Not to mention you simply want a large distributed system implemented in multiple clouds / on prems / use cases, with battle tested procedures on node failure, replacement, expansion, contraction, backup/restore, repair/verification, install guides, an error "zoo".
Not to mention a Jepsen test suite, detailed CAP tradeoff explanation, etc.
There's a reason those big DFS at the FAANGs aren't really implemented anywhere else: they NEED the original authors with a big, deeply experienced infrastructure/team in house.
Out of curiosity, you seem knowledgeable here, is it possible to do NVME over RDMA in public cloud (e.g., on AWS)? I was recently looking into this and my conclusion was no, but I'd love to be wrong :)

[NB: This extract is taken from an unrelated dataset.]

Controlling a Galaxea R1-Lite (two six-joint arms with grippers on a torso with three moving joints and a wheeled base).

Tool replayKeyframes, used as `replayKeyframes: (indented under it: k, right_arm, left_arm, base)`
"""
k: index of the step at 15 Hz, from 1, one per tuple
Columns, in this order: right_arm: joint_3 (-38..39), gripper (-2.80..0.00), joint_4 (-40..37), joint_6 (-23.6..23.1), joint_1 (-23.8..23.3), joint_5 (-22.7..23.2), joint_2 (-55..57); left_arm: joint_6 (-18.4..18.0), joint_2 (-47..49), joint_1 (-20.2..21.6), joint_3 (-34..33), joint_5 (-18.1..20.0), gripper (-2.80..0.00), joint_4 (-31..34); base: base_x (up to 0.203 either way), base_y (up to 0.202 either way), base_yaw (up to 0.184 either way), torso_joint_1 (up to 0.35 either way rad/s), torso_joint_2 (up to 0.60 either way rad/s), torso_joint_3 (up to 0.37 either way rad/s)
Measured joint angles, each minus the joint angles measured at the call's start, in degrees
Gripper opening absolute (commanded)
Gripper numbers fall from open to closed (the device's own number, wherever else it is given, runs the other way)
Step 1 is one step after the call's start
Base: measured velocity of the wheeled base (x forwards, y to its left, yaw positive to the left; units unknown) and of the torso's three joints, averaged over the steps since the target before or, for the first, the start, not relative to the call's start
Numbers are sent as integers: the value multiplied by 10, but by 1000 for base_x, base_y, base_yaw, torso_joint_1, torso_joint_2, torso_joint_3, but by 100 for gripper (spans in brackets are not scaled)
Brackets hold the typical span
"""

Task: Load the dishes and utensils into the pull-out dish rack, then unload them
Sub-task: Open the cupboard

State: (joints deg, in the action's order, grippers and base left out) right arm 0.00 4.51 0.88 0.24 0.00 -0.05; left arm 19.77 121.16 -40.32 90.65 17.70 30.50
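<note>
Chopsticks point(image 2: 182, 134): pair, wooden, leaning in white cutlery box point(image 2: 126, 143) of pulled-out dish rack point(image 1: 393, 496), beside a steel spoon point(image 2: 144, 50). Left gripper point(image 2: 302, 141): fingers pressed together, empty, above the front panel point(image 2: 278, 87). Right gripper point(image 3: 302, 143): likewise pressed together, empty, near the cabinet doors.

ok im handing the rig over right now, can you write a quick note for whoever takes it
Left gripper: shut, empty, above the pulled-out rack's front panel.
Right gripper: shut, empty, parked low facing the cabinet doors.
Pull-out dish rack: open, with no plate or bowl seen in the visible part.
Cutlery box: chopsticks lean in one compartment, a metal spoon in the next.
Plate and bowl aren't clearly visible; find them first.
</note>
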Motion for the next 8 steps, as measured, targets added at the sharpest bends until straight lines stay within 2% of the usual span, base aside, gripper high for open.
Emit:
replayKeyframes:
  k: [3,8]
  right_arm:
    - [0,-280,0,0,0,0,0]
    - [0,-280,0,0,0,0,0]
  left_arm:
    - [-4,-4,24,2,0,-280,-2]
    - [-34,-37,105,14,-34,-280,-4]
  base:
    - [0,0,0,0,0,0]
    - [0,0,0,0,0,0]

Sounds more like an object system (immutable) with the veneer of a file system for their use cases. I sort of read the doc - sounds like data is replicated and not erasure encoded (so perhaps more expensive?).
I think many people have said this, but "file systems" get a lot easier if you don't have to worry about overwrites, appends, truncates, etc. Anyway, always interesting to see what people come up with for their use cases.
Append-only is pretty much the only way to do robust replicated storage at scale, else you get into scenarios where, instead of a given logical block having two possible states (either existing somewhere or not existing anywhere), the block can exist with multiple values at different times, including an unbounded number of invalid ones, for instance in case a client died halfway through a block mutation. Immutability is just plain a very strong invariant.
It also does not at all preclude implementing a read-write layer on top of it, for instance with a log-structured FS design. That's however the solution to a problem these people are, it seems, not having.
Over 500PB of data, wow. Would love to know how and why "statistical models that produce price forecasts for over 50,000 financial instruments worldwide" require that much storage.
I would imagine to lesser extent government policy changes and news articles, and to larger extent online discussions on topics relevant to these instruments. Models then attempt to extract signals with predictive value from all the noise. Probably contains non-trivial amount of history to correlate words to market performance in the past, say 20 years or more.
But it's really just a guess, I haven't worked in this domain.
I have worked on exabyte-scale storage engines. There is a good engineering reason for this type of limitation.
If you had 1 KiB average file size then you have quadrillions of metadata objects to quickly search and manage with fine-granularity. The kinds of operations and coordination you need to do with metadata is difficult to achieve reliably when the metadata structure itself is many PB in size. There are interesting edge cases that show up when you have to do deep paging of this metadata off of storage. Making this not slow requires unorthodox and unusual design choices that introduce a lot of complexity. Almost none of the metadata fits in memory, including many parts of conventional architectures we assume will always fit in memory.
A mere trillion objects is right around the limit of where the allocators, metadata, etc can be made to scale with heroic efforts before conventional architectures break down and things start to become deeply weird on the software design side. Storage engines need to be reliable, so avoiding that design frontier makes a lot of sense if you can avoid it.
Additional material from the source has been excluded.